Decatur, GA
Positive since 2000

Dear HIV:

Why me? Why have I allowed you to define me? I hate you, HIV! I hate that you make me think so low of myself. Now I’m stuck with you and constantly reminded of my vile actions. What am I supposed to do with this burden?

I’m dead inside because of you. I hate myself because of you. I feel tainted and branded because of you. I’ve murdered because of you. He or she would be 11 years old if it wasn’t for you. I’m isolated because of you. I’m stuck in time wishing I loved myself more. I want to beat the crap out of you. I’m stuck on an emotional merry-go-round of pain and agony because of you. 

I want to take my life back! I have to take my life back or you will win in the end. I’ve given you too much power. I need to be set free of you. I’ve lost out on dreams because of you. I self-sabotage because of you. I’m afraid to love because of you. I feel like I have nothing to live for because of you. I’m miserable because of you.

I want to forget you! I want to destroy you. I want to kill you. I’m so sad because of you. I’m not living because of you. I’m running because of you. I’m mourning because of you. My presence is nonexistent because of you. All of my actions are because of you.

Why do you haunt me? Why can’t I just accept you? Why can’t I press forward with you behind me? Why can’t you lead me toward the cure? I want to be happy regardless of you. I don’t want to shrink inside when I hear your name.

So many whys and not enough answers. Confronting you has been harder than I thought. You have blinded my vision. You have stolen from me. My depression is strong because of you. Everything that has happened is because of you.

I am so tired of you. And I’m done denying you! I’m done being angry because of you. I’m done not being happy because of you. I will live in spite of you. I will be courageous in spite of you. I rebuke you, HIV. I rebuke the pain you have caused. I rebuke you inside of me. I rebuke the lies because of you. I rebuke the hatred because of you. I will love because of you. And I will rejoice because of you. You no longer have control over me. I can’t live like this anymore. I won’t be hurt by you anymore. I’m saying goodbye.

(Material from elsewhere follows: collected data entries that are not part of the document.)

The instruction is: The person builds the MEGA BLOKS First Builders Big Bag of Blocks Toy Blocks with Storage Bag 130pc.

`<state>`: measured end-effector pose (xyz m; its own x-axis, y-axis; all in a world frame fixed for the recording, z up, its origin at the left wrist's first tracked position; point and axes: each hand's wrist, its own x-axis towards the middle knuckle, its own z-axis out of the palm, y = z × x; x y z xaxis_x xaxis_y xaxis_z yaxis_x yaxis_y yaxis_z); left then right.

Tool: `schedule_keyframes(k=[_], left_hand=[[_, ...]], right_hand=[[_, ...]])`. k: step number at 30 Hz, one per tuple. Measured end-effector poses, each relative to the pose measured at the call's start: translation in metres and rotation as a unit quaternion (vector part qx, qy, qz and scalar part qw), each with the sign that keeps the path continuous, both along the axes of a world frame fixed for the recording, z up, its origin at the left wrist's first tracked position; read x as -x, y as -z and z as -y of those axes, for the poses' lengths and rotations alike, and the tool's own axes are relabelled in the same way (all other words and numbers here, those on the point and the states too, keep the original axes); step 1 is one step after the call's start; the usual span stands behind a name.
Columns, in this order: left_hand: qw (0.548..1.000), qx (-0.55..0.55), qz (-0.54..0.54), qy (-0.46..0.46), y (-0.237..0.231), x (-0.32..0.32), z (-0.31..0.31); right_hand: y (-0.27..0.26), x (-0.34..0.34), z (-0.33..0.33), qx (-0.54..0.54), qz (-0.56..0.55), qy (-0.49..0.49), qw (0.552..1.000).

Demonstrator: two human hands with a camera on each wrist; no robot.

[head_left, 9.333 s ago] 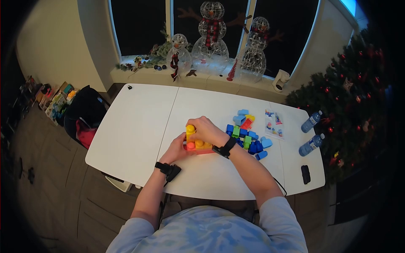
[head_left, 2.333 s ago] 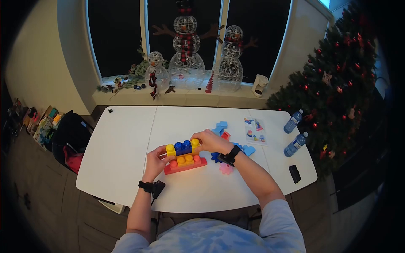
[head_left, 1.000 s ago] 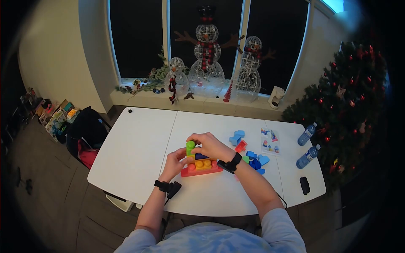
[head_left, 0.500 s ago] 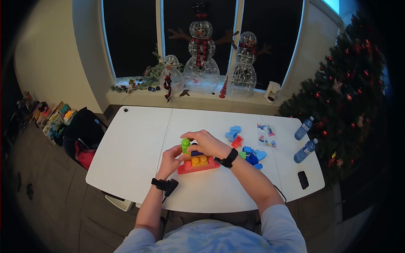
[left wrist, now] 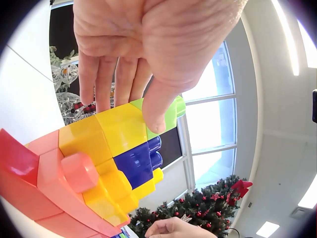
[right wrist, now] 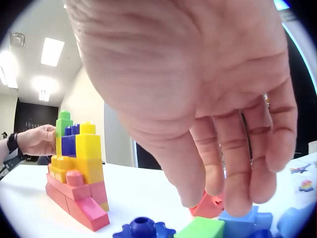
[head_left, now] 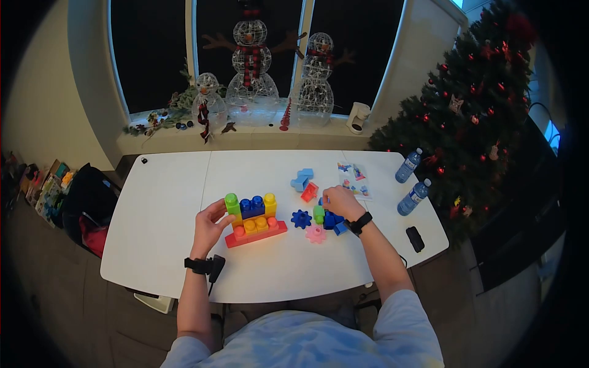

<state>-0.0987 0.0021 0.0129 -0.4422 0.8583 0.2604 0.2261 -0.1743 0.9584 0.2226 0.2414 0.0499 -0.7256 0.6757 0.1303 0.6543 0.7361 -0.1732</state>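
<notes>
A built stack of toy building blocks stands on the table: a red sloped base (head_left: 257, 235), yellow blocks, a dark blue block (head_left: 252, 208), and a green block (head_left: 231, 202) at the top left. My left hand (head_left: 211, 228) holds the stack's left end; in the left wrist view its thumb (left wrist: 156, 116) lies on the near face by the green-yellow joint, fingers behind. My right hand (head_left: 343, 203) reaches over the loose blocks, fingers loosely extended. Below it, in the right wrist view, are a loose green block (right wrist: 202, 229) and a light blue block (right wrist: 240, 223).
A blue gear (head_left: 301, 219) and a pink gear (head_left: 316, 233) lie between stack and pile. Behind are light blue blocks (head_left: 302, 180), a red block (head_left: 310, 192) and a picture sheet (head_left: 362, 187). Two water bottles (head_left: 415, 196) and a black case (head_left: 415, 239) are at the right.
Since the first frame the stack has gained a dark blue block, a right yellow block and the green block. My right hand has let go of the green block and moved right, over the loose pile.
</notes>
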Motion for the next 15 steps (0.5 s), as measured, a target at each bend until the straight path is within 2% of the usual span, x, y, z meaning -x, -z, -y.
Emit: schedule_keyframes(k=[3,9,13,15], left_hand=[[1.0,-0.002,-0.004,0.001,0.001,0.0,0.0],[1.0,0.017,0.007,0.009,0.0,-0.003,-0.001],[1.0,0.016,0.014,0.017,-0.002,-0.007,-0.002],[1.0,0.009,0.007,0.013,0.001,-0.006,-0.003]], right_hand=[[0.021,-0.021,0.005,-0.005,0.073,0.064,0.995],[0.063,-0.024,0.021,-0.052,0.031,0.078,0.995],[0.065,-0.011,0.034,-0.049,0.008,0.065,0.997],[0.055,-0.007,0.042,-0.004,0.035,0.093,0.995]])
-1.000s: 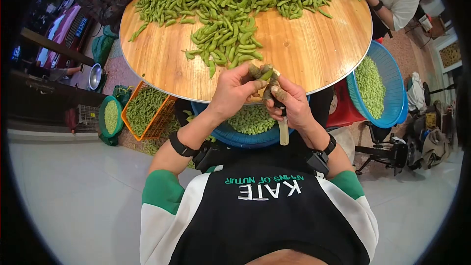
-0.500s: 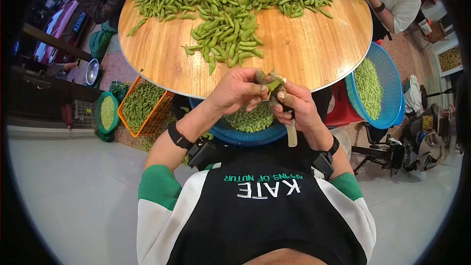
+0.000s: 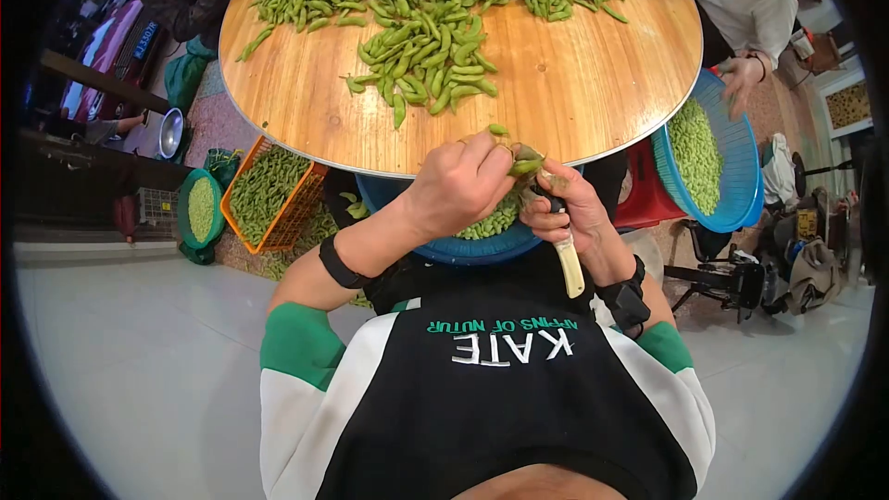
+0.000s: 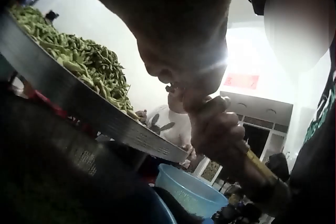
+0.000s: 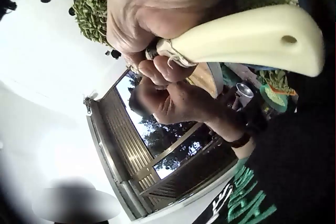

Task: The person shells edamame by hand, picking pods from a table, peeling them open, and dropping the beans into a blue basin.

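In the head view my right hand (image 3: 576, 206) curls round a tool with a cream handle (image 3: 569, 268), which sticks out below the fingers. The same cream handle (image 5: 252, 37) fills much of the right wrist view beside my right hand (image 5: 163, 19). My left hand (image 3: 463, 183) is at the table's near edge, its fingers curled at green pods (image 3: 526, 167) between the two hands. One more pod (image 3: 498, 130) shows just above my left fingers. Behind lies a large heap of pods (image 3: 426, 46) on the round wooden table (image 3: 574, 83).
Below the hands is a blue basin (image 3: 454, 253) of shelled beans. An orange crate (image 3: 294, 208) of pods and a green basin (image 3: 215, 222) stand at the left, a blue basket (image 3: 732, 139) of beans at the right. Two people sit across the table.
My left hand has turned, its back now facing up. My right hand has moved slightly right and down, the cream handle tilting. The person at the right has moved a hand over the blue basket.
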`<state>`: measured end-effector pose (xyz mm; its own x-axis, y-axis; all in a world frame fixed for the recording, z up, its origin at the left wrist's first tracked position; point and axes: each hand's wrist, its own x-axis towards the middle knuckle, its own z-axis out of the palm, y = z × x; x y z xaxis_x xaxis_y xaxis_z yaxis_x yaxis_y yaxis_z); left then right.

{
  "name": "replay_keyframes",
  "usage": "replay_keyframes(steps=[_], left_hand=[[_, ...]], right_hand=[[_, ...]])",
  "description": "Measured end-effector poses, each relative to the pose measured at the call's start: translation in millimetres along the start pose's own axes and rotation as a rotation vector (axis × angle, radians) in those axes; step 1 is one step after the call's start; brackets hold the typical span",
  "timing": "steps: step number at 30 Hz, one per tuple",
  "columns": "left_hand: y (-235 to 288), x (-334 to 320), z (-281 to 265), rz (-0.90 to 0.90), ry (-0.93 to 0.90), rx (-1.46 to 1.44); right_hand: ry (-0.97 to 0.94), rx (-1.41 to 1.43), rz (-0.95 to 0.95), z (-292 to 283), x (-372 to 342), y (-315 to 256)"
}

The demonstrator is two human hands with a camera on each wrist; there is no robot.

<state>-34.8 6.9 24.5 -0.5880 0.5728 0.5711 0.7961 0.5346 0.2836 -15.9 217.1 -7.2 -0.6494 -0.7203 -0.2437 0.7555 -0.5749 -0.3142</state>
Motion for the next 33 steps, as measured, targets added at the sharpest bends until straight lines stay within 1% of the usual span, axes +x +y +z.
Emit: replay_keyframes(steps=[1,2,4,5,7,8,10,11,13,14,16,17,19,20,22,23,25,26,28,29,31,32,33], left_hand=[[0.1,-0.5,0.9,0.003,0.005,0.083],[-3.1,1.4,0.9,0.010,0.006,0.081],[-9.7,5.2,-1.9,0.011,-0.023,-0.224],[-10.0,6.5,-3.5,0.008,-0.023,-0.224],[-9.8,9.7,-6.2,-0.045,-0.024,-0.413],[-9.1,9.6,-4.7,-0.046,-0.019,-0.411],[-8.6,10.0,0.8,-0.150,0.053,-0.572],[-8.3,9.2,2.3,-0.151,0.053,-0.569],[-7.4,6.7,6.0,-0.255,0.084,-0.693],[-8.2,4.7,10.6,-0.257,0.088,-0.689],[-8.0,0.5,21.3,-0.376,0.152,-0.770],[-6.3,-0.8,26.5,-0.378,0.159,-0.764],[-2.0,0.5,31.9,-0.433,0.274,-0.754],[-1.9,0.7,32.6,-0.435,0.280,-0.754],[-0.4,-1.4,32.8,-0.726,0.172,-1.030],[-2.4,-2.6,31.6,-0.724,0.176,-1.030],[-6.9,-4.7,27.1,-0.882,0.056,-1.480],[-5.5,-4.3,26.5,-0.884,0.057,-1.480],[0.1,1.1,21.5,-0.977,0.054,-1.366],[0.5,1.1,22.1,-0.981,0.058,-1.364],[-0.3,2.4,23.0,-0.911,0.045,-1.328],[-2.4,3.1,22.4,-0.907,0.047,-1.326],[-4.1,1.9,21.1,-0.878,-0.009,-1.349]], right_hand=[[-0.021,0.047,0.003,3.1,0.3,-0.2],[-0.021,0.045,-0.004,2.0,0.1,-0.5],[-0.035,0.072,0.022,-2.0,-0.6,2.2],[-0.034,0.073,0.025,-1.9,-1.0,3.4],[-0.043,0.076,0.011,-0.4,-1.3,4.9],[-0.044,0.072,0.015,1.3,-1.9,6.2],[0.003,-0.014,-0.085,6.7,-2.0,7.8],[0.000,-0.014,-0.084,9.8,-1.8,8.5],[0.017,-0.014,-0.115,16.1,-1.6,9.2],[0.014,-0.016,-0.111,18.0,-1.2,9.3],[0.088,-0.069,-0.165,20.8,-1.2,10.3],[0.082,-0.073,-0.158,22.2,-0.6,11.2],[0.152,-0.173,-0.223,24.3,0.4,12.9],[0.151,-0.178,-0.219,23.8,0.9,11.5],[0.191,-0.340,-0.260,20.8,1.4,10.9],[0.189,-0.343,-0.259,19.8,1.8,9.0],[0.127,-0.237,-0.188,18.5,2.4,5.8],[0.128,-0.236,-0.187,19.1,2.4,6.6],[0.270,-0.458,-0.239,21.8,3.5,7.2],[0.268,-0.458,-0.235,25.0,3.6,7.4],[0.305,-0.645,-0.268,34.2,2.4,5.7],[0.302,-0.648,-0.270,37.2,1.4,3.4],[0.309,-0.699,-0.268,39.4,-0.5,2.7]])
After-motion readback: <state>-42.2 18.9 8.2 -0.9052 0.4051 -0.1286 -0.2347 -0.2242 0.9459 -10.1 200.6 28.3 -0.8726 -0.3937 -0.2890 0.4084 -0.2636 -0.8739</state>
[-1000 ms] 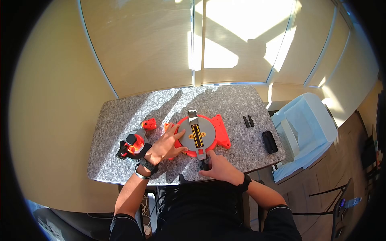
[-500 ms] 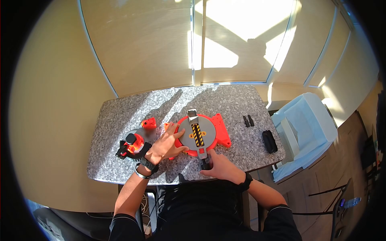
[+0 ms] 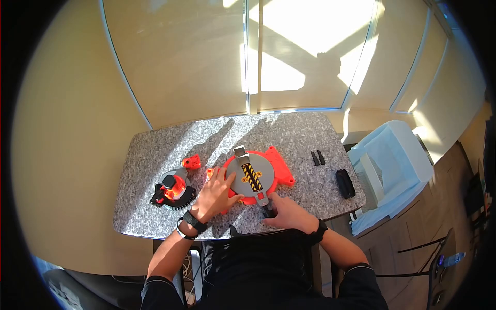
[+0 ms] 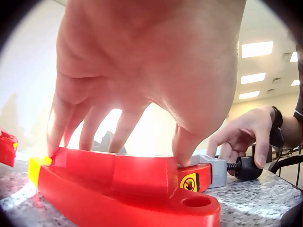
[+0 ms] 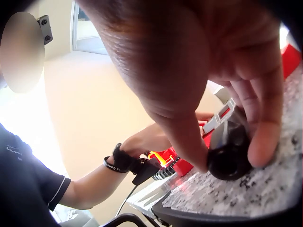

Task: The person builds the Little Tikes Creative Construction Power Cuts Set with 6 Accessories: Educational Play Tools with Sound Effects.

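A red base with a grey round plate (image 3: 238, 181) lies on the granite-patterned table; a yellow-and-black striped strip (image 3: 251, 177) crosses the plate. My left hand (image 3: 213, 197) spreads over its left side, and in the left wrist view the fingertips and thumb of the left hand (image 4: 147, 61) rest along the red rim (image 4: 142, 175). At the near end, my right hand (image 3: 293, 214) pinches a black knob (image 3: 269, 211) between thumb and fingers. The right wrist view shows that knob (image 5: 229, 161) between the thumb and fingertips of the right hand (image 5: 203, 61).
Left of the base stand a red-and-black piece on a grey disc (image 3: 174, 188) and a small red part (image 3: 191, 162). On the right lie two small black pieces (image 3: 318, 158) and a black case (image 3: 345, 184). A blue-covered white bin (image 3: 392, 170) stands beyond the table's right edge.
The round plate and base have turned slightly, their far end shifting left and their near end right. Both hands have moved a little with them, still in contact.
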Action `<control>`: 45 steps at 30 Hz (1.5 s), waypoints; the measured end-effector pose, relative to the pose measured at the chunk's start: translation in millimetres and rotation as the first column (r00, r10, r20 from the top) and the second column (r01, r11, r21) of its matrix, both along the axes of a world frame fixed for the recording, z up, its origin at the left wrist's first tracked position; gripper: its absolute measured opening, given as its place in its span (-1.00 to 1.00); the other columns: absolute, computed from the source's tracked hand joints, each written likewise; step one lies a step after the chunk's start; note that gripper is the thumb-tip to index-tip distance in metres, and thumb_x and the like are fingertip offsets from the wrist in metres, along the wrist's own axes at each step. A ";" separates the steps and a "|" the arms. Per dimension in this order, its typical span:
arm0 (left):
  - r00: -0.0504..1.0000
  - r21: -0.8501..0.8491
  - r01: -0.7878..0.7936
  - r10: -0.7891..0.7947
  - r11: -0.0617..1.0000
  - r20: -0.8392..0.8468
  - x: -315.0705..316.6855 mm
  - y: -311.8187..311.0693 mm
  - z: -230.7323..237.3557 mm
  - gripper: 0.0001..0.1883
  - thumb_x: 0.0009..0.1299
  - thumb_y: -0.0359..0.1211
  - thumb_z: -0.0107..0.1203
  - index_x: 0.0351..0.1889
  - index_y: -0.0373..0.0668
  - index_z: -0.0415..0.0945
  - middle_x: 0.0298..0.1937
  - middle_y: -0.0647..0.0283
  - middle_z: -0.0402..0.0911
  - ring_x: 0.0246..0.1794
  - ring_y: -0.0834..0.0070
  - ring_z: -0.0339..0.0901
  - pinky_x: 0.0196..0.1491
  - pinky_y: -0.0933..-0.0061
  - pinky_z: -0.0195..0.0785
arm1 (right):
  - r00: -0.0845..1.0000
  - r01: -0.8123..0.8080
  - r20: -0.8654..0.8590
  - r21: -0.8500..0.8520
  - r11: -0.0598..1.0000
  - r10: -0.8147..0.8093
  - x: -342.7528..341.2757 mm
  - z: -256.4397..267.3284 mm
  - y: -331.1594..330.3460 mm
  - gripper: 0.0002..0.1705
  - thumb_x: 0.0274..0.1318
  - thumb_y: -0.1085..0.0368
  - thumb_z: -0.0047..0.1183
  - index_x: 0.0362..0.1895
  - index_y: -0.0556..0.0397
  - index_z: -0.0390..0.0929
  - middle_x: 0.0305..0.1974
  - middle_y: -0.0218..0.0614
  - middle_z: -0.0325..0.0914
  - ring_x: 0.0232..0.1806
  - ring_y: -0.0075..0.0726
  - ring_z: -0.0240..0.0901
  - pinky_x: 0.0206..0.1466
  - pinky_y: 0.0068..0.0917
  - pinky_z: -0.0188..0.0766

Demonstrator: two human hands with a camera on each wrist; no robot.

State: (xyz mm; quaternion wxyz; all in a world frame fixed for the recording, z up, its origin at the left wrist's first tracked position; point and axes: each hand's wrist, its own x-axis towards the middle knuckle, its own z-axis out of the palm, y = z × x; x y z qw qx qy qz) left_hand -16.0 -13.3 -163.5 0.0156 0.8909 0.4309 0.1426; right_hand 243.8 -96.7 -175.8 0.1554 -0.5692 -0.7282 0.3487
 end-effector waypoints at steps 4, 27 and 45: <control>0.998 -0.021 -0.063 0.063 0.998 -0.022 7.8 -10.8 3.9 -0.15 0.28 0.12 0.38 0.37 -0.27 0.42 0.28 -0.16 0.43 0.35 -0.10 0.40 0.28 -0.05 0.47 | 0.999 -0.025 0.021 0.029 0.999 0.025 9.0 -0.4 2.2 -0.18 -0.06 0.07 0.46 0.19 0.20 0.35 -0.21 0.18 0.64 -0.09 0.35 0.62 -0.01 0.04 0.54; 0.844 -0.044 0.532 -0.534 0.845 -0.046 61.6 13.1 6.9 -0.44 0.26 -0.28 0.39 0.26 -0.09 0.55 0.37 0.21 0.46 0.55 0.10 0.21 0.49 0.00 0.17 | 0.999 0.017 0.041 0.137 0.990 -0.023 27.1 12.9 -4.0 -0.36 -0.07 0.16 0.42 0.09 0.16 0.51 -0.21 0.05 0.67 -0.10 0.20 0.63 0.01 -0.03 0.55; 0.782 -0.146 0.597 -0.613 0.789 -0.113 73.6 22.2 10.1 -0.65 0.28 -0.29 0.35 0.04 -0.06 0.72 0.45 0.23 0.44 0.63 0.08 0.09 0.59 -0.06 0.02 | 0.999 0.012 0.029 0.263 0.965 -0.021 31.0 -18.4 -7.4 -0.46 -0.09 0.12 0.52 -0.08 0.11 0.59 -0.27 -0.04 0.69 -0.19 0.06 0.68 -0.09 -0.13 0.58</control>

What three adjectives best describe you?
Boisterous, opinionated, passionate, stubborn, unforgettable and adventurous. Three adjectives would be an injustice to describe me.

What is your greatest achievement?
My greatest achievement thus far is not spending my life in prison for killing the punk-ass bastard who gave me this illness. (Please excuse my French!)

What is your greatest regret?
Giving HIV all my power! I allowed this disease to steal my dreams and desires. I allowed the fear of being positive to cause me to abort my baby 12 years ago.

What keeps you up at night?
My nervousness and anxiety about having to play catch-up. I’ve been just existing for so long that learning how to live can be overwhelming at times—over-analyzing whether my dreams are still obtainable.

If you could change one thing about living with HIV, what would it be?
I would change how I let the mental anguish of having HIV affect my overall health.

What is the best advice you ever received?
God gives his hardest battles to his strongest soldiers!

What person in the HIV/AIDS community do you most admire?
Any woman that has not allowed this disease to destroy her but instead uplift her and make her stronger so that she can share her story and experiences.

What drives you to do what you do?
My fear and just being stuck and stagnant drives me to want more than I have allowed for myself. I keep saying that all this pain, sadness and anger will be a vessel to help some young girl.

What is your motto?
Life for me ain’t been no crystal stair!

If you had to evacuate your house immediately, what is the one thing you would grab on the way out?
My flash drive and a box with my writing from when I was teenager into my first couple of college years. There are a lot of good memories, but also so many ideas that have never seen completion.

If you could be any animal, what would you be? And why?
I would be a lion! Lions are loyal. Behind or in front of every lion is a lionness. A lion is strong and always leads. Never a follower!